Insect Management: Infestations of silverleaf whitefly reduce alfalfa hay quality via honeydew contamination. Honeydew is a whitefly excrement composed of sugar, water and amino acids. Sooty molds, molds that produce black spores, often grow on honeydew. Sooty molds are not known to harm cattle or horses, but resemble molds from water damaged hay that produce toxins. Hay buyers are not likely to buy moldy looking hay or will discount the price of the hay. If insecticides were registered whitefly control in alfalfa, they would not be cost effective. An alfalfa resistant to silverleaf whitefly has developed at the University of California Desert Research and Extension Center. Seed increases are currently being completed in Imperial Valley, California and a new alfalfa variety resistant to silverleaf whitefly will likely be released next year.

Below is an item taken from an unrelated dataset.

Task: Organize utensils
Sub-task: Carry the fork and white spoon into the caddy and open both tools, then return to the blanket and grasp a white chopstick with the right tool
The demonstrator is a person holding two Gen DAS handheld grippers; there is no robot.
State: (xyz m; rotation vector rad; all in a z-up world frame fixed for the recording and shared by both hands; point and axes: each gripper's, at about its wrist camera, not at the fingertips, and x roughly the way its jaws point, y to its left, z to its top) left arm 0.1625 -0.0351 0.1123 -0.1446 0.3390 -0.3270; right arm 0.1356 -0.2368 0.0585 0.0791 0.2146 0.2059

Weed Control: Don't use trifluralin granules preplant unless you
are prepared to lose about half of the new stand. You need to wait until
the one trifoliate leaf stage for good crop safety. Any weeds that have
germinated by then will not be controlled.
10 Year Summary (September 26, to October 9, 1991-2000):
Issued in furtherance of Cooperative Extension work, acts of May 8 and June 30, 1914, in cooperation with the U.S. Department of Agriculture, James A. Christenson, Director Cooperative Extension, College of Agriculture and Life Sciences, The University of Arizona.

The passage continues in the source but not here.